Start of Block

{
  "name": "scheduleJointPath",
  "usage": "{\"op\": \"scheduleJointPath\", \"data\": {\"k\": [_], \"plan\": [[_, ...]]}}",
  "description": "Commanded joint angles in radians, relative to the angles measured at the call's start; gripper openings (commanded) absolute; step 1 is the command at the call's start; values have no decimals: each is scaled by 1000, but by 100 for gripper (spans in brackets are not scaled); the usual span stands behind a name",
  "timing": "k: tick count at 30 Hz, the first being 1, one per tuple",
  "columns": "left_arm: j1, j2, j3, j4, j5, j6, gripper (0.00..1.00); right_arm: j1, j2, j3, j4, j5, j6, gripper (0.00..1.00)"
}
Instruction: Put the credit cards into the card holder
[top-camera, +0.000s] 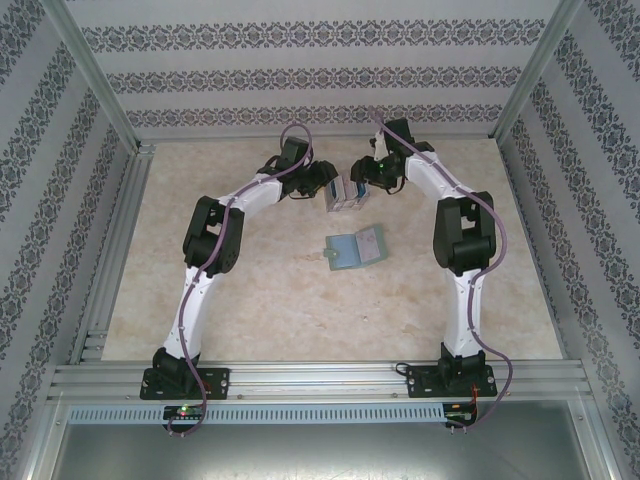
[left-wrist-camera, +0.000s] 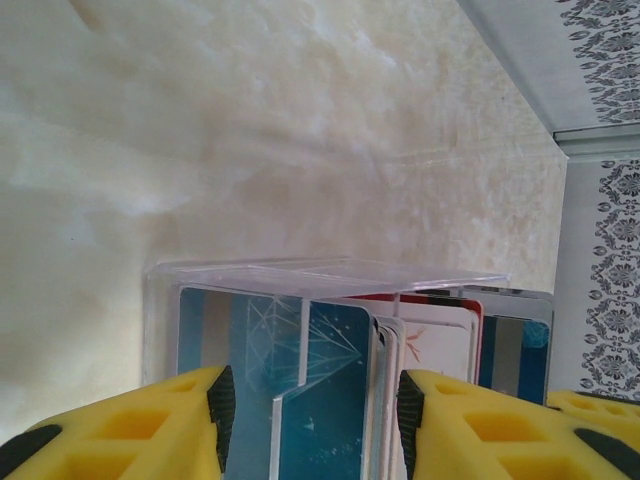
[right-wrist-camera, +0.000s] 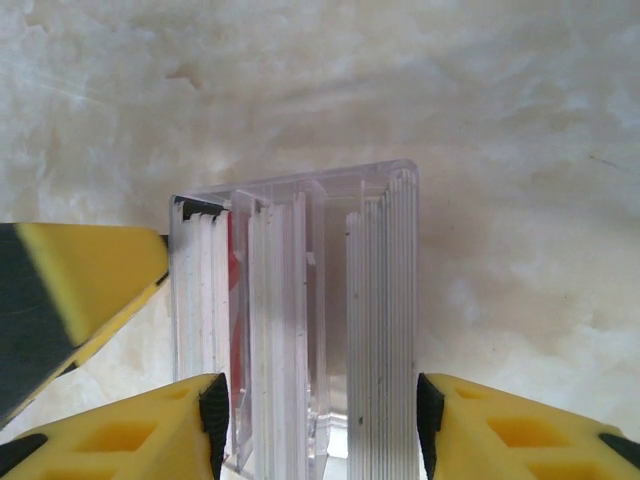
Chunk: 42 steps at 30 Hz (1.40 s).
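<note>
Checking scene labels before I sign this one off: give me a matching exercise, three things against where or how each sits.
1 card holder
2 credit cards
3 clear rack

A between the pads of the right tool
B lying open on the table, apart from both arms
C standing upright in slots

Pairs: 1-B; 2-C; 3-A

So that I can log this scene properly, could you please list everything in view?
cards: several, blue, white and red-edged, inside the clear box
clear box: one, see-through, far middle of the table, between the two grippers
wallet: one, grey-green, lying open on the table, nearer than the box
table: one, pale marbled
walls: patterned white and grey, on three sides
left gripper: one, yellow fingers, astride the cards
right gripper: one, yellow fingers, gripping the clear box
</note>
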Motion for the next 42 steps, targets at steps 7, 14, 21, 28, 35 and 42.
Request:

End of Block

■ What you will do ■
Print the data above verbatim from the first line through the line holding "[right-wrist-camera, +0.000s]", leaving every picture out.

■ Your solution ■
{
  "name": "scheduleJointPath",
  "usage": "{\"op\": \"scheduleJointPath\", \"data\": {\"k\": [_], \"plan\": [[_, ...]]}}",
  "description": "Commanded joint angles in radians, relative to the angles measured at the call's start; gripper openings (commanded) absolute; step 1 is the command at the call's start; values have no decimals: each is scaled by 1000, but by 100 for gripper (spans in brackets are not scaled); the usual span stands behind a name",
  "timing": "k: tick count at 30 Hz, the first being 1, one per tuple",
  "columns": "left_arm: j1, j2, j3, j4, j5, j6, gripper (0.00..1.00); right_arm: j1, j2, j3, j4, j5, j6, gripper (0.00..1.00)"
}
Instruction: Put the credit cards into the card holder
[top-camera, +0.000s] 
[left-wrist-camera, +0.000s] 
[right-wrist-camera, +0.000s] 

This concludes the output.